I have money at my disposal. Not a lot, but enough to get me out of the two pickles I have been in regarding "Teacher Appreciation." *sigh* What do you do? I can't really address the members at the general meeting and say, "HEY, CHEESE LADY, THANKS A LOT!" (though I must admit....it would be quite gratifying.)

This problem isn't the only one I've noticed. It seems to be an epidemic...and epidemic of cosmic proportion! It is due to poor raising, I believe. Manners are totally lost. Nobody cares anymore. You can't force someone to mind their manners. You can't force a "please" or a "thank you." (unless of course you are holding some tasty morsel out of the reach of a toddler or young child.) All you can do is train them "in the way that they should go" and hope it sticks.

My kids are being trained. So diligent is my tutelage that my 20 month old can be heard saying, "sawwweeeee" and "pweez." As we walk through WM, my children are often heard saying, "please", "excuse me", and "yes ma'am."

When I see a child look up and say, "excuse me," my heart instantly warms and I respond with "that's OK, sweetie," or something equally pleasant. Here lately, even when I say, "excuse me," I'm met with silence.

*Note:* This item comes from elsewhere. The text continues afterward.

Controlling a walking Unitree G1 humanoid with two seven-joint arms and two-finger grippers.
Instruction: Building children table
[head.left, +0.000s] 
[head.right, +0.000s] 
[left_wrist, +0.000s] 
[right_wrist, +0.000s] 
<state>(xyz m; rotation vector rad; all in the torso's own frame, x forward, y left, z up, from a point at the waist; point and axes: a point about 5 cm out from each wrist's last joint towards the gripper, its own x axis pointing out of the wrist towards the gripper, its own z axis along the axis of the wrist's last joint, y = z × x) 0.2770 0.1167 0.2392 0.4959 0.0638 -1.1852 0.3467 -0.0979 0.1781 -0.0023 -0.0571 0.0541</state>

I was pushing a cart, with 2 of my 4 sweet babies, and I got rammed by some person in a hurry to get into the store. NOTHING was said by her. In my aggravation, I stated, rather loudly, "exCUSE us!" Not a look, not a huff....NADA! NOTHING! ZERO! ZIP!

All that being said, I'm tired of depending on the undependable. I'm tired of insincerity. I'm tired of people being inconsiderate. I hope, and pray, that I'm always mindful of how I come across. I do not want to be one of those people that I'm talking about now.